Personal information
- Full name: Morten Per Olsen
- Date of birth: 14 August 1949 (age 76)
- Place of birth: Vordingborg, Denmark
- Height: 1.83 m (6 ft 0 in)
- Positions: Sweeper; defensive midfielder;

Youth career
- 1957–1969: Vordingborg

Senior career*
- Years: Team / Apps / (Gls)
- 1970–1972: B 1901 / 40 / (2)
- 1972–1976: Cercle Brugge / 132 / (8)
- 1976–1980: Racing White / 106 / (4)
- 1980–1986: Anderlecht / 173 / (2)
- 1986–1989: 1. FC Köln / 80 / (2)
- Total:  / 531 / (18)

International career^{‡}
- 1970–1974: Denmark U21 / 5 / (1)
- 1970–1989: Denmark / 102 / (4)

Managerial career
- 1990–1992: Brøndby
- 1993–1995: 1. FC Köln
- 1997–1998: Ajax
- 2000–2015: Denmark

= Morten Olsen =

Danish footballer (born 1949)

Morten Per Olsen (/da/; born 14 August 1949) is a Danish former football manager and former player. He was the head coach of the Denmark national team for 15 years from 2000 until 2015, guiding Denmark to the 2002 FIFA World Cup, 2004 European Championship, 2010 FIFA World Cup and 2012 European Championship. He has also managed Brøndby to two Danish Superliga championships and Ajax to the Double of the 1998 Eredivisie championship and Dutch Cup trophy. He is one of only two persons ever in football, alongside Didier Deschamps, to achieve 100 national matches for his country both as player as well as coach.

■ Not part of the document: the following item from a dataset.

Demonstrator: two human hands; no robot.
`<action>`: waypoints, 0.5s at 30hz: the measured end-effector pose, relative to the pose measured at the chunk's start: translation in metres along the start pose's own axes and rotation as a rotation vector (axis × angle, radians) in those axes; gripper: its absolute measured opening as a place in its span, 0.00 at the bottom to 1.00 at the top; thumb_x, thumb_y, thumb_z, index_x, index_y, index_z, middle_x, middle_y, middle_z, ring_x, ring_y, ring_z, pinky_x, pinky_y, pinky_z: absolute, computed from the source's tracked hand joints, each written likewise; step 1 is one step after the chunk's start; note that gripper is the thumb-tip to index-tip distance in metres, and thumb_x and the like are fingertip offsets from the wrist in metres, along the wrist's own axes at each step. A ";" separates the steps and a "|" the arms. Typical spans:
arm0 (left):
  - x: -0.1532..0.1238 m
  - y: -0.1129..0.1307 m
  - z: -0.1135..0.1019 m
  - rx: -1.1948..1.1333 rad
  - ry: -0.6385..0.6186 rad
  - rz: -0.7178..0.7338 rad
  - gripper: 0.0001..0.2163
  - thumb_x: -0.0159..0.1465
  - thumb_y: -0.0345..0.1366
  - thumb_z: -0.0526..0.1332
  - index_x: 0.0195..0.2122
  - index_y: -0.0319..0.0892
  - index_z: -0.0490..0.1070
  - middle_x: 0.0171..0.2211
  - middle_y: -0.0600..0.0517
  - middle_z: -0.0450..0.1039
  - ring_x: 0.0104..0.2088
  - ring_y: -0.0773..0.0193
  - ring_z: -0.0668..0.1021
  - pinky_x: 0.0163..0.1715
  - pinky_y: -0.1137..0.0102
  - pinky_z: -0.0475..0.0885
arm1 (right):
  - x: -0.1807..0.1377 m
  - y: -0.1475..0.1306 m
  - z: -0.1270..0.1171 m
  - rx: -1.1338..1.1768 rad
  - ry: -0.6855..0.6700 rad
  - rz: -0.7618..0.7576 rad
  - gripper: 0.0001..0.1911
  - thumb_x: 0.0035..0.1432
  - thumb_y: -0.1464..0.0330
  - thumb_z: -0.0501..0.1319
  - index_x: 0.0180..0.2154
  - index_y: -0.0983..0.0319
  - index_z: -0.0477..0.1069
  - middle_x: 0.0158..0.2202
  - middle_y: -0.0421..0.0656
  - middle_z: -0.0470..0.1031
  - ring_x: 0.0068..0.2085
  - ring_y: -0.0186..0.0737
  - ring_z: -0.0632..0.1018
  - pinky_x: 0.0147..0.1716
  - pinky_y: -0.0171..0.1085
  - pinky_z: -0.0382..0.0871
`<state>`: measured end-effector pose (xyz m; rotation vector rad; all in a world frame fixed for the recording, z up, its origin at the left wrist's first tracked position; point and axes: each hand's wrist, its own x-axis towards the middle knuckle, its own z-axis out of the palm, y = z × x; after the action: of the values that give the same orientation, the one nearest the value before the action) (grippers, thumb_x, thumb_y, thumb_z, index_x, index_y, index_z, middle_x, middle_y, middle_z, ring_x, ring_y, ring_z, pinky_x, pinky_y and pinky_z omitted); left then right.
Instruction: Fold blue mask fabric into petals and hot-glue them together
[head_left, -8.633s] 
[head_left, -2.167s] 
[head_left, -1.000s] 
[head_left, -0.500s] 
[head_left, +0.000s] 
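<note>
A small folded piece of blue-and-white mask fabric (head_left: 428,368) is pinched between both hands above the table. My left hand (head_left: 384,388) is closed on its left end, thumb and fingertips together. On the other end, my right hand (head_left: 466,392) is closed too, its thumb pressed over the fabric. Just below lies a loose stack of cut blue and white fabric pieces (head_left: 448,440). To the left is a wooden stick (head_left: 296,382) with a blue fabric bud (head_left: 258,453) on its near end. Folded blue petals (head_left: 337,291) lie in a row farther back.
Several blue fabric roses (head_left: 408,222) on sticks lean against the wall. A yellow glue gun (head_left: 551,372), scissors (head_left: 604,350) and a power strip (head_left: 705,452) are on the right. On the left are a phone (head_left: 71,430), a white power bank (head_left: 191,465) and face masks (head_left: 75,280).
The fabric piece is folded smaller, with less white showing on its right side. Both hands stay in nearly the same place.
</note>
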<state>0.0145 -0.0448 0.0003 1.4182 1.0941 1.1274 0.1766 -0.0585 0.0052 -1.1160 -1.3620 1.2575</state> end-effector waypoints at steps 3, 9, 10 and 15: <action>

In his active career, Olsen started as a striker but did not make a mark until he at age thirty moved back and played defensive midfielder and libero. He played professionally in Belgium and Germany, and won the 1983 UEFA Cup and three Belgian First Division championships with Anderlecht. Olsen played a total 102 matches and scored four goals for the Danish national team from 1970 to 1989, and was named 1983 and 1986 Danish Player of the Year. He captained the Danish national team in 50 games during the 1980s, and represented Denmark at the 1984 European Championship, 1986 FIFA World Cup, and 1988 European Championship. Towards the end of his active career, Olsen was characterized as the most important player in the history of Danish football.

==Playing career==

===Club career===
Born in Vordingborg, Morten Olsen started playing youth football at the local club in 1957. He started his career playing as a right winger. In 1970, at 20 years of age, he was brought to B 1901 in the top-flight Danish 1st Division championship by coach Kurt "Nikkelaj" Nielsen. At B 1901, Olsen was moved from right winger to central midfielder, in order to accommodate another right winger in the squad.

Olsen played three seasons at B 1901, before he moved abroad to play professionally with Belgian club Cercle Brugge in 1972, who had been promoted to the top-flight Belgian First Division championship one year earlier. At Brugge, Olsen played alongside fellow Danish international Benny Nielsen, who had recommended Olsen to Brugge manager Urbain Braems. In Olsen's first year with the club, Cercle Brugge finished in eleventh place in the 1972–73 Belgian First Division and went on to establish itself in the mid-table. While at Brugge, Olsen was used as a multi-purpose player, playing every position except from goalkeeper. In 1976, Olsen moved to league rivals Molenbeek, who had won the 1974–75 Belgian First Division. Olsen joined Danish internationals Benny Nielsen and Kresten Bjerre at Molenbeek. His time at Molenbeek featured even better league results, and consistent finishes in the top third of the league.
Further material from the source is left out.